» EXERCISE PROMPT
Transcribe the data as written, minus images.

------------------------------------

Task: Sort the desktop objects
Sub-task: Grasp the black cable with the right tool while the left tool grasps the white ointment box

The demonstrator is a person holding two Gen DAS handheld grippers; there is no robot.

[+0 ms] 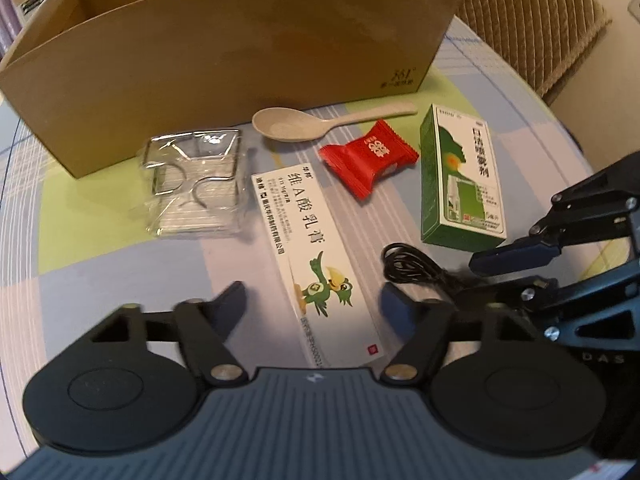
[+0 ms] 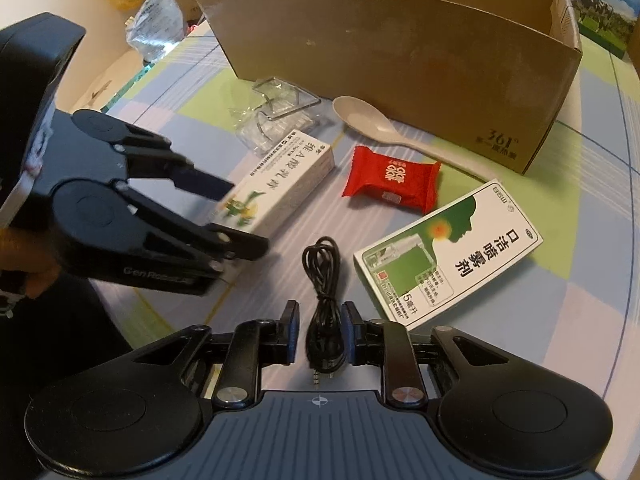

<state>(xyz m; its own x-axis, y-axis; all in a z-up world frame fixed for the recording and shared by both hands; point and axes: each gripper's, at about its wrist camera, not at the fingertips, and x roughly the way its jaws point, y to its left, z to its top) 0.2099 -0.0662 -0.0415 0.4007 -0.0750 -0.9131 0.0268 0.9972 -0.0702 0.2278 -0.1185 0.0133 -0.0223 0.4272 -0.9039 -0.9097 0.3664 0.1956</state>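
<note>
My left gripper (image 1: 312,300) is open, its fingers astride the near end of a long white ointment box (image 1: 316,256) with a green bird on it. My right gripper (image 2: 320,332) is partly open, its pads on either side of a coiled black audio cable (image 2: 323,304), with a small gap each side. A green-and-white spray box (image 2: 448,252), a red candy wrapper (image 2: 392,178), a beige spoon (image 2: 360,114) and a clear plastic holder (image 2: 276,116) lie on the table. An open cardboard box (image 2: 400,56) stands behind them.
The table has a pastel checked cloth (image 1: 100,296). A woven chair back (image 1: 532,20) stands at the far right in the left wrist view. Plastic bags and small boxes (image 2: 156,28) sit beyond the table's left edge in the right wrist view.
</note>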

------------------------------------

» EXERCISE ANSWER
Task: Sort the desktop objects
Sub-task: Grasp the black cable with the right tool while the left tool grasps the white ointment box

The demonstrator is a person holding two Gen DAS handheld grippers; there is no robot.

[+0 ms] 
[+0 ms] 

<state>(xyz m; its own x-axis, y-axis; all in a z-up world frame fixed for the recording and shared by both hands; point and axes: each gripper's, at about its wrist camera, not at the fingertips, and x roughly the way its jaws point, y to its left, z to its top) 0.2099 -0.0662 -0.0415 0.4007 -0.0750 -0.9131 0.0268 0.9972 -0.0702 0.2278 -0.1185 0.0133 -0.0223 0.4272 -0.9039 -0.9097 0.3664 0.1956</state>
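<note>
My left gripper (image 1: 312,300) is open, its fingers astride the near end of a long white ointment box (image 1: 316,256) with a green bird on it. My right gripper (image 2: 320,332) is partly open, its pads on either side of a coiled black audio cable (image 2: 323,304), with a small gap each side. A green-and-white spray box (image 2: 448,252), a red candy wrapper (image 2: 392,178), a beige spoon (image 2: 360,114) and a clear plastic holder (image 2: 276,116) lie on the table. An open cardboard box (image 2: 400,56) stands behind them.
The table has a pastel checked cloth (image 1: 100,296). A woven chair back (image 1: 532,20) stands at the far right in the left wrist view. Plastic bags and small boxes (image 2: 156,28) sit beyond the table's left edge in the right wrist view.
</note>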

The answer given above is complete as it stands.